1.5.15

Do preconceito absurdo

Big Audio Dinamite, “V. Thirteen”, in https://www.youtube.com/watch?v=sjqSRQoxnhs
Para começar: quem não tem a sua dose de preconceitos? Talvez por o reconhecer, diga-se que o preconceito não quadra com um chão de racionalidade. Por isso, diga-se também que os preconceitos medram no absurdo. Uns mais que outros, mas nenhum preconceito se consegue desprender da báscula do absurdo.

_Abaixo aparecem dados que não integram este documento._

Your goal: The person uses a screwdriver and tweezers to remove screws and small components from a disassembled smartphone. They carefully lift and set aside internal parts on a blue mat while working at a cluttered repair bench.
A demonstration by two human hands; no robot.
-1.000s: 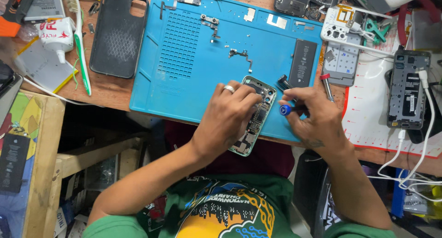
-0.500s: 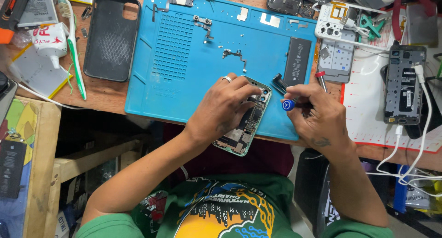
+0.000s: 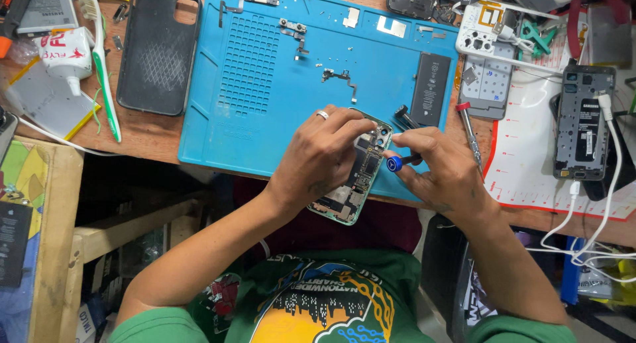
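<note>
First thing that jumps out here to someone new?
The opened phone at centre, insides exposed, overhanging the near edge of the blue mat. The left hand steadies it; the right hand works a blue-capped screwdriver at its top. A black battery lies just behind.

I'm seeing both forearms reaching up from the bottom of the frame and angling in toward each other, bare from the green sleeves down. My left hand [image 3: 324,154] is lying palm down, fingers curled and pressing, a ring sitting on one finger. My right hand [image 3: 440,167] is facing it, thumb and fingertips pinching together, wrist bent slightly inward. The two hands are nearly touching at the fingertips, though I can't quite tell whether they are meeting.
</note>
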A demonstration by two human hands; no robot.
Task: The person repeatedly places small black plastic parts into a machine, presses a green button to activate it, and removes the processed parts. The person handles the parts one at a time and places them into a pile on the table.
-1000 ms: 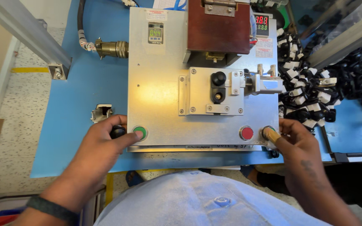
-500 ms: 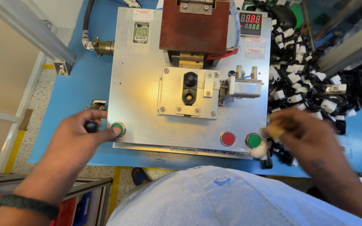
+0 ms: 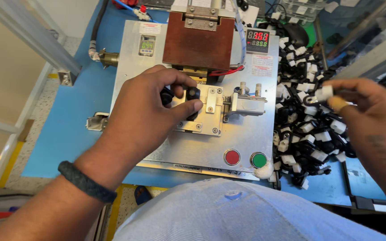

Anteontem, uma notícia que arrisca vencer o campeonato do absurdo no ano corrente: o presidente do Instituto Português do Sangue e da Transplantação disse em público (sem, supõe-se, estar ébrio) que os homossexuais não podem ser dadores de sangue de cada vez que copularem com – obviamente, ou não fossem homossexuais – outros homens. Porque o senhor considera que o sexo entre dois homens é um “fator de risco”. Julgando salvar o rosto do preconceito que levita sobre a sua pessoa, a cavalgadura, de seu nome Helder Trindade, elaborou sobre o assunto: o instituto que dirige não faz discriminações em função da orientação sexual, apenas discrimina as práticas sexuais.
A certa altura, desfez-se a incredulidade e a análise descaiu para o risível. Comecei a supor cenários diversos que tiram o tapete à exibição de sapiência científica que mais não é que um ostensivo preconceito e uma manifestação de ignorância do senhor Trindade. Primeira objeção: quando alguém se oferece para dar sangue, o enfermeiro de serviço pergunta se é homossexual? (Confesso a pessoal ignorância sobre o assunto, pois a fobia a tirar sangue nunca me deixou se dador do mesmo.) Seja como for, é abusivo sequer imaginar que o senhor enfermeiro possa perguntar sobre a orientação sexual do candidato a dador. Se a pergunta me fosse feita, heterossexual sem hesitações, responderia ao senhor enfermeiro: “meta-se na sua vida.
Segunda objeção: é risível que alguém com responsabilidades públicas confirme que não tem preconceitos contra a orientação sexual dos homossexuais, apenas contra práticas que impliquem o contacto sexual entre dois homens. Portanto: um homossexual que queira cometer o generoso ato de legar uma pequena parte do seu sangue está colocado perante um dilema: ou mente, dizendo-se heterossexual, porventura violentando a sua consciência para não ser apanhado em flagrante no “crime” da homossexualidade; ou pratica a castidade. O senhor Trindade gostaria que os homossexuais estivessem submetidos a uma auto-castração, pois só lhes seriam permitidas práticas sexuais que não envolvam penetração. Se isto não é preconceito e discriminação, o que é preconceito e discriminação?
Terceiro: o senhor Trindade, talvez por pertencer à Opus Dei, ou por ter (deito-me a adivinhar outra vez) uma vida sexual maçadora, desconhece (ou faz de conta) que alguns heterossexuais têm o mesmo “comportamento de risco” que ele decidiu vetar nos homossexuais que queiram dar sangue. Ou seja, o senhor Trindade será menino para assinar uma instrução de serviço autorizando os enfermeiros que fazem a recolha de sangue a perguntarem aos potenciais dadores se não cometeram o sumo pecado da sodomia.
No meio destes ventos de loucura, apetece-me dizer que não há paciência para os apóstolos da moral e dos bons costumes.